Denji’s arc in Chainsaw Man rhymes with this in ways that are probably not accidental.
What the finale revealed
Chapter 232 presents a world in which Pochita has erased himself — eaten the concept of Chainsaw Man out of existence — and Denji wakes into something like the circumstances of Chapter 1, but improved. The zombie devil is there. Power arrives. Nayuta guides him toward Public Safety. Asa’s cockerel is saved from the tragedy of Part 2’s opening.
One reading of this ending, circulating in Japanese online communities immediately after publication, connected the whole series to Fujimoto’s own biography.
“チェンソーマンのこの結末見ると、やっぱこれデンジを自身に見立てたタツキの意志の現れだったんじゃないかなと思う。漫画家として大成したけど色んな読切書いたり初連載で打ち切りに恐えながらもがいてた時の方が幸せだったんかなって勝手に解釈してる” — seeing this ending, I can’t help thinking this was Tatsuki projecting himself onto Denji. He made it as a manga artist, but I keep thinking maybe he was happier when he was struggling with short stories and terrified of cancellation.
That’s a reader’s interpretation. But it’s a serious one, and it connects to the Spirited Away parallel in a meaningful way.
The Ghibli logic in the finale
Spirited Away ends with Chihiro returned to the human world, her parents restored. What she gained in the spirit world — the relationships, the growth, the version of herself that survived there — isn’t fully visible in the final minutes. The film trusts the audience to understand that something happened, even if the markers of it are quiet.

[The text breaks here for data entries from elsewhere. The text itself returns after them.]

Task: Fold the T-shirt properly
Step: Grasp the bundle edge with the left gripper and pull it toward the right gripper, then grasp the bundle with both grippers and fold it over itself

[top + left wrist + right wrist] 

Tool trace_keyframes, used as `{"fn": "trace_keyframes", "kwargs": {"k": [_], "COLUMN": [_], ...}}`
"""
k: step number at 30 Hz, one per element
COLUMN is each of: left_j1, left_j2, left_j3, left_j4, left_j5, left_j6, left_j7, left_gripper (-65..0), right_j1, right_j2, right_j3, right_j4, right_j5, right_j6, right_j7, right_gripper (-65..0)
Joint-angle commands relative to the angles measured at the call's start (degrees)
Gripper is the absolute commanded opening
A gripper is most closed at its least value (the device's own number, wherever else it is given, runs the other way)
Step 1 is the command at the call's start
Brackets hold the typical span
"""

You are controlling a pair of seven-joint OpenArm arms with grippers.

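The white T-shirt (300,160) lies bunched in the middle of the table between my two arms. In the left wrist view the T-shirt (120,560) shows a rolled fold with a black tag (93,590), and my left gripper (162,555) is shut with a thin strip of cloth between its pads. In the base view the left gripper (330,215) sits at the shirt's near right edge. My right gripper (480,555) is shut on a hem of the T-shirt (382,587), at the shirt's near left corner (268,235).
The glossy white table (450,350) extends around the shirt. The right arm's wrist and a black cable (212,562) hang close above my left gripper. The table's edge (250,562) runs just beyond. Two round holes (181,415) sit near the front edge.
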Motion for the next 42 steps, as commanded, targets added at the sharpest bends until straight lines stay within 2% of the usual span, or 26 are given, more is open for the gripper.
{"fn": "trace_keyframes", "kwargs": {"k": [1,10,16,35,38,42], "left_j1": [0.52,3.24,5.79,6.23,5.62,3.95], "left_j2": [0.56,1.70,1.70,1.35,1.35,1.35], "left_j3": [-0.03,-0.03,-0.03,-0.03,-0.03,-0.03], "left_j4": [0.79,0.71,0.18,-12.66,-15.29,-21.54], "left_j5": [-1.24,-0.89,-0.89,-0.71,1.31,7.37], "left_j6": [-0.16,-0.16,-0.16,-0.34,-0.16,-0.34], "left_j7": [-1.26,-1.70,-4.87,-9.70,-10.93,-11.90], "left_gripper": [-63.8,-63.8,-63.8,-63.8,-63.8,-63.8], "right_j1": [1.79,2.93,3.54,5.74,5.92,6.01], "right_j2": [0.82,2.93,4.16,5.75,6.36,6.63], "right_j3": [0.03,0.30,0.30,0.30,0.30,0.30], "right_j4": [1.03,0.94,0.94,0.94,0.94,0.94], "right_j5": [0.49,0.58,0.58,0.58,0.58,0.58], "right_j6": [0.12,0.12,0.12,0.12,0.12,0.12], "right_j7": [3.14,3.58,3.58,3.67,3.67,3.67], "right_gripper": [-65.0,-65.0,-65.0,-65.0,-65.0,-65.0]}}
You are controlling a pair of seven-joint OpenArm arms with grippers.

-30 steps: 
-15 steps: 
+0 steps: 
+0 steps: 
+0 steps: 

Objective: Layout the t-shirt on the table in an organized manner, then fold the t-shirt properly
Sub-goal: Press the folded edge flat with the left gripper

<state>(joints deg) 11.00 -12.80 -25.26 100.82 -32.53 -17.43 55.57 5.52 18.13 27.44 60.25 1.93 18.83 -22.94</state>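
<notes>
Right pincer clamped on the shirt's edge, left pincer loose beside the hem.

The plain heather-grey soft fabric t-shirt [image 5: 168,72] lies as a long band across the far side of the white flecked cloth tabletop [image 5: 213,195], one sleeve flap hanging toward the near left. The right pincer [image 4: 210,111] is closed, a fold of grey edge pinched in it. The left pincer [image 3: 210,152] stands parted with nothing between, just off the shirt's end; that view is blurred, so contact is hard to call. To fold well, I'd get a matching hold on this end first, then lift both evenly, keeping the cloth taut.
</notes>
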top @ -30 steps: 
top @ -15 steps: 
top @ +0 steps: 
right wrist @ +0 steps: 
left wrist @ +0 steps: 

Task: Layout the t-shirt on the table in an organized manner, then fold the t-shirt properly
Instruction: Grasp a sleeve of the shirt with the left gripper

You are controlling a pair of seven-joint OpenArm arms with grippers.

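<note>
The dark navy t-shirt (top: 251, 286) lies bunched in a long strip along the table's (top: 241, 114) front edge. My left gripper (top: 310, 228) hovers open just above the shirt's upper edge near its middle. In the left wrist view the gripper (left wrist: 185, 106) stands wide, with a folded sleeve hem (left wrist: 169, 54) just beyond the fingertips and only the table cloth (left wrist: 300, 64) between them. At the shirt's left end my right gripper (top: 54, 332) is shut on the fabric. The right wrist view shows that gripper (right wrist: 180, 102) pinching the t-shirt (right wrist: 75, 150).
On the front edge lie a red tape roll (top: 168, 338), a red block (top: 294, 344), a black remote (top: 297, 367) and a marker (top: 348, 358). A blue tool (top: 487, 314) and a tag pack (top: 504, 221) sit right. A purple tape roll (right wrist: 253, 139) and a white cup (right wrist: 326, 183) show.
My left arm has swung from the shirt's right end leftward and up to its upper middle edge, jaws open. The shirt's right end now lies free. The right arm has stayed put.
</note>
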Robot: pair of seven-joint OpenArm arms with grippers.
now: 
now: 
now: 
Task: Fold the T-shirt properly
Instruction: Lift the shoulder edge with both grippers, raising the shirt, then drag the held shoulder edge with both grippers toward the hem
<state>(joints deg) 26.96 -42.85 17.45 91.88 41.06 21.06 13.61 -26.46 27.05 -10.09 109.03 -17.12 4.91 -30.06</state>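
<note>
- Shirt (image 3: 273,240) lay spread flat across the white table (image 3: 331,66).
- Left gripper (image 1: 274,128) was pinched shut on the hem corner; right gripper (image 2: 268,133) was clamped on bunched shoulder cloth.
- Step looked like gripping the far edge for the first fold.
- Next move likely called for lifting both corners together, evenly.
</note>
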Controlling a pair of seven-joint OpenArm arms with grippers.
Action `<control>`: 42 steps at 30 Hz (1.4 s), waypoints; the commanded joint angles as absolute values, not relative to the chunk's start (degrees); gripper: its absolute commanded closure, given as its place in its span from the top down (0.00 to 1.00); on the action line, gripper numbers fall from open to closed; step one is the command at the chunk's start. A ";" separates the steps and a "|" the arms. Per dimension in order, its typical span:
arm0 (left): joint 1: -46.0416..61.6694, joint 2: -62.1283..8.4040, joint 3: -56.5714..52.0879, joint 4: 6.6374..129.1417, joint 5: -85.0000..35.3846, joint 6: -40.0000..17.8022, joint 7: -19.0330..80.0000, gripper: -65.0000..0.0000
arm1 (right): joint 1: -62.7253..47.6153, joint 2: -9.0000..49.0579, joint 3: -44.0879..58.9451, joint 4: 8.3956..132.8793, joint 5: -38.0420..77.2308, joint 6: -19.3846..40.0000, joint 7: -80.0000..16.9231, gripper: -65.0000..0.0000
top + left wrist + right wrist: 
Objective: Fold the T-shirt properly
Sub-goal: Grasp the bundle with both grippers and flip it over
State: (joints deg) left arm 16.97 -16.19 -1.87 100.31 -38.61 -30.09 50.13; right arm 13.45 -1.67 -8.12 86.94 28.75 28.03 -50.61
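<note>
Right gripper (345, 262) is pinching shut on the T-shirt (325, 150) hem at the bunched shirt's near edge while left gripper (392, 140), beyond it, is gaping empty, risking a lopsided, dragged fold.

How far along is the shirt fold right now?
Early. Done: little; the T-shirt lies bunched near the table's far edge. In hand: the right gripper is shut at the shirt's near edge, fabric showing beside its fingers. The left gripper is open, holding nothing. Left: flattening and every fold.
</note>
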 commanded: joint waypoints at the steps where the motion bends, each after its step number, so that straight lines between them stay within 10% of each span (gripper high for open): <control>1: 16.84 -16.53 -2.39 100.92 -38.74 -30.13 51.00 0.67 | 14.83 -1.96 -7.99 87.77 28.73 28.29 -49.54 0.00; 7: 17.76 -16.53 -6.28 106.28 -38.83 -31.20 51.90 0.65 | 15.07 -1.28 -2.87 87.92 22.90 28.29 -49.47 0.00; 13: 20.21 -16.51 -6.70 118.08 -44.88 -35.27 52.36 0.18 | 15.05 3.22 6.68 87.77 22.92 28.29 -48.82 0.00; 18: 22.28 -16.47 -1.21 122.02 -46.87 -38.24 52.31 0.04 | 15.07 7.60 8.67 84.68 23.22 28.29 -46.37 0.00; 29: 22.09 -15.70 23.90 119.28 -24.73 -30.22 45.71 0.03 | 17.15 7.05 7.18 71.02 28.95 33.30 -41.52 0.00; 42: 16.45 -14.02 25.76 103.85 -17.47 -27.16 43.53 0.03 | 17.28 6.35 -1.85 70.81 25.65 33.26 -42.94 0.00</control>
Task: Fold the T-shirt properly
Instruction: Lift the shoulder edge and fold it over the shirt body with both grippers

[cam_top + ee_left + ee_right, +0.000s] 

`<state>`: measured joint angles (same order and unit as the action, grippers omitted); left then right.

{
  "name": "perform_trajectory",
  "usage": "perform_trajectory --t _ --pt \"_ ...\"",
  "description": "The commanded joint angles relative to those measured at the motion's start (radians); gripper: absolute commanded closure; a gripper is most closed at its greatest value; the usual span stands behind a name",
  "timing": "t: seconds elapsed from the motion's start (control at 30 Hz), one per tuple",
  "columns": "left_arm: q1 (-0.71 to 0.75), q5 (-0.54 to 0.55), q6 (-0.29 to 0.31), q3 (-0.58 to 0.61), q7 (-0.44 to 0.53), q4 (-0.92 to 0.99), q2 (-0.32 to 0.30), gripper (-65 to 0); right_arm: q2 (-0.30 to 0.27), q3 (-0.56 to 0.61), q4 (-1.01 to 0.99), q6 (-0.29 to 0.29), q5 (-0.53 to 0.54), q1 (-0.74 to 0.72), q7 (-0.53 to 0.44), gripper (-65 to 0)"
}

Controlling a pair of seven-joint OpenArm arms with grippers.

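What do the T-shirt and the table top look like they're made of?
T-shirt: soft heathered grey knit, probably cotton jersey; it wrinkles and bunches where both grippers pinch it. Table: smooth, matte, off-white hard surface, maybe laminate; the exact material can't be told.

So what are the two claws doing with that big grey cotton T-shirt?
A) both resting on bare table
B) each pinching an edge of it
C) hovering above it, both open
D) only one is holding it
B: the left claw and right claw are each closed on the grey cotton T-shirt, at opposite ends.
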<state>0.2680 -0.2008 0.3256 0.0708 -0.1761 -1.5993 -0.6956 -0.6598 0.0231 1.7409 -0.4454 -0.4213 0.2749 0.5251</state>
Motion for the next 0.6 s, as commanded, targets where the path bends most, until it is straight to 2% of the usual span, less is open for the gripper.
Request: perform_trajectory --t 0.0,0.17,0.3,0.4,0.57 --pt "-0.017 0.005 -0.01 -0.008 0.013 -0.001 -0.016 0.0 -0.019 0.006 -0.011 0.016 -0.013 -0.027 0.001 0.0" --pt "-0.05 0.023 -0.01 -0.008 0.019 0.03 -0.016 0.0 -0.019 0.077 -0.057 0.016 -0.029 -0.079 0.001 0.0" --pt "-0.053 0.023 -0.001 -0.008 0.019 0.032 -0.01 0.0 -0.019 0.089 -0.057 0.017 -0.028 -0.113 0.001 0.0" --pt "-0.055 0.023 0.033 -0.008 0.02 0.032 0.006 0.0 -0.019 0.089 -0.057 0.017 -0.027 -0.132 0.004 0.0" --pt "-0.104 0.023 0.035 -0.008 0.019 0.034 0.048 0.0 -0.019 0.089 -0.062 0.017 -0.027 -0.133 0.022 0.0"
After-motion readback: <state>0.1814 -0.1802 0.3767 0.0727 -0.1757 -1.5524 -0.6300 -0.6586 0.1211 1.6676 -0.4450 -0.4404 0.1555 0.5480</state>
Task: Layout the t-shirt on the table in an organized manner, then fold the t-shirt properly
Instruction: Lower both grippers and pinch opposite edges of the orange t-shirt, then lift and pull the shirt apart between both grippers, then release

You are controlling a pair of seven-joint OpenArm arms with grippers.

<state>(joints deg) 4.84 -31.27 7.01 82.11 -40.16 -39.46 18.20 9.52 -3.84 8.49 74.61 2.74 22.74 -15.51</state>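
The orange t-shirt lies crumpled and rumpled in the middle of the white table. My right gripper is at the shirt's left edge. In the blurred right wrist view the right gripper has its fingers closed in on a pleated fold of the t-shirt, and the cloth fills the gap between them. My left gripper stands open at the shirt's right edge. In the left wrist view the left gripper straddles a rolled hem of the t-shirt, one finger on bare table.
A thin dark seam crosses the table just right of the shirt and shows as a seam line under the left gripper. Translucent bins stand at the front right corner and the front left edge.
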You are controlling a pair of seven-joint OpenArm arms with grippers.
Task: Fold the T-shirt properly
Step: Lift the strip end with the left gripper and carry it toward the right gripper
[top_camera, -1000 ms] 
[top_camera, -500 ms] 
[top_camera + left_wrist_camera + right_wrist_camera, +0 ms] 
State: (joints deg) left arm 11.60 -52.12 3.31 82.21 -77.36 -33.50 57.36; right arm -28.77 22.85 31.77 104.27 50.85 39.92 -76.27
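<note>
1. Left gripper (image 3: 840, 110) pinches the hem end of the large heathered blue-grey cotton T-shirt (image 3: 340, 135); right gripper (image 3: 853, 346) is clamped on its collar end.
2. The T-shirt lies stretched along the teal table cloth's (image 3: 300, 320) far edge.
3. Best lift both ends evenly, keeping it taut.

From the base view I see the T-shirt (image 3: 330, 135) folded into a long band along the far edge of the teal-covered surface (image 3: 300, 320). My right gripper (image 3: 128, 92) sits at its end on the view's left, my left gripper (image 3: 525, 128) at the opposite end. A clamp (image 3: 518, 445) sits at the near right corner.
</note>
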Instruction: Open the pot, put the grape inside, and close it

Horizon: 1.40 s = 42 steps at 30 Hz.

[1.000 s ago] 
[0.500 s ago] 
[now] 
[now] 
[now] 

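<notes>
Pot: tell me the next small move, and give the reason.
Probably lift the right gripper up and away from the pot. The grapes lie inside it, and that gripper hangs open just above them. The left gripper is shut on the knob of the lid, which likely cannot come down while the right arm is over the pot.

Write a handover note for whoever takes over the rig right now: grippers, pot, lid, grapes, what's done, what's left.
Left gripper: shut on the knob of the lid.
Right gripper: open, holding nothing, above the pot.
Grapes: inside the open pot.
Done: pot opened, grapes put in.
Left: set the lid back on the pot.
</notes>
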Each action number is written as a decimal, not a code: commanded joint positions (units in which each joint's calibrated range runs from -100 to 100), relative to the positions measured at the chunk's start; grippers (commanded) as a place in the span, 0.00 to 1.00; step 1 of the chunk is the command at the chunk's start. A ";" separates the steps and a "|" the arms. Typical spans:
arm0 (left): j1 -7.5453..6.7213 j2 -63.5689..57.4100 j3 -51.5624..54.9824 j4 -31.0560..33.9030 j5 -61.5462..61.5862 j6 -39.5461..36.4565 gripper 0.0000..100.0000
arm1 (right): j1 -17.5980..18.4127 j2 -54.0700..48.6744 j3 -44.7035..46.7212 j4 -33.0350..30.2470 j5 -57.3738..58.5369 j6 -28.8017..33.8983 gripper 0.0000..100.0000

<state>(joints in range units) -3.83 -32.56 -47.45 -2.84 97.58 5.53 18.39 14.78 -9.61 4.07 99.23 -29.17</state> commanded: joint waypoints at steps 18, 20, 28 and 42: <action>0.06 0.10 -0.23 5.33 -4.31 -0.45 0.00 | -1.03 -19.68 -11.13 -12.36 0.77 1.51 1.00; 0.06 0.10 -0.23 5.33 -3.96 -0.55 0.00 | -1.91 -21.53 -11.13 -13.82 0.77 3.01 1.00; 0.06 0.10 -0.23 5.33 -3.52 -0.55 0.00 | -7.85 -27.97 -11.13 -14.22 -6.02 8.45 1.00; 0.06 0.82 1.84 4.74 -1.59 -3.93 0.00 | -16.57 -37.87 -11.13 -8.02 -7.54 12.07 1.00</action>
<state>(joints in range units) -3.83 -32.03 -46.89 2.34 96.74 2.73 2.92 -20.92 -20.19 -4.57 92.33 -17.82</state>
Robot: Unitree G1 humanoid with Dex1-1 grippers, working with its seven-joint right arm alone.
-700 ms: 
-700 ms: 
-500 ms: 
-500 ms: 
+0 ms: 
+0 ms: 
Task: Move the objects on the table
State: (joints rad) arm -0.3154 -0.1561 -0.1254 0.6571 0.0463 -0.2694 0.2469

Chapter 232 works similarly. Denji in the new world doesn’t remember Parts 1 and 2. The weight of everything that happened isn’t carried forward explicitly.
But the details are better. The cockerel lives. Power is there. Nayuta, not Makima, is the one steering him.
Japanese readers picking up the Ghibli connection have noted that this is structurally the same gesture as the Spirited Away ending: things are different, things are better, what was lost is not recovered but something is preserved. The heart of it holds even if the specific memories don’t.
Fujimoto has stated that Denji is not him. His former assistant has said, in a separate interview, that Denji does seem like Fujimoto. The journalist who talked to Fujimoto directly for an hour looked at the final pages and felt the interview staring back.
The artist who stood in a packed theater watching a film about a child who survived a world she didn’t understand — and who later made a series about a boy who survived worlds he didn’t understand — ended that series with something that looks, from the outside, like the same emotional gesture.
The interview is from 2023. It’s worth reading alongside chapter 232.
The Fujimoto interview referenced in this article: Fujimoto Tatsuki on Studio Ghibli — Shueisha Online (Japanese)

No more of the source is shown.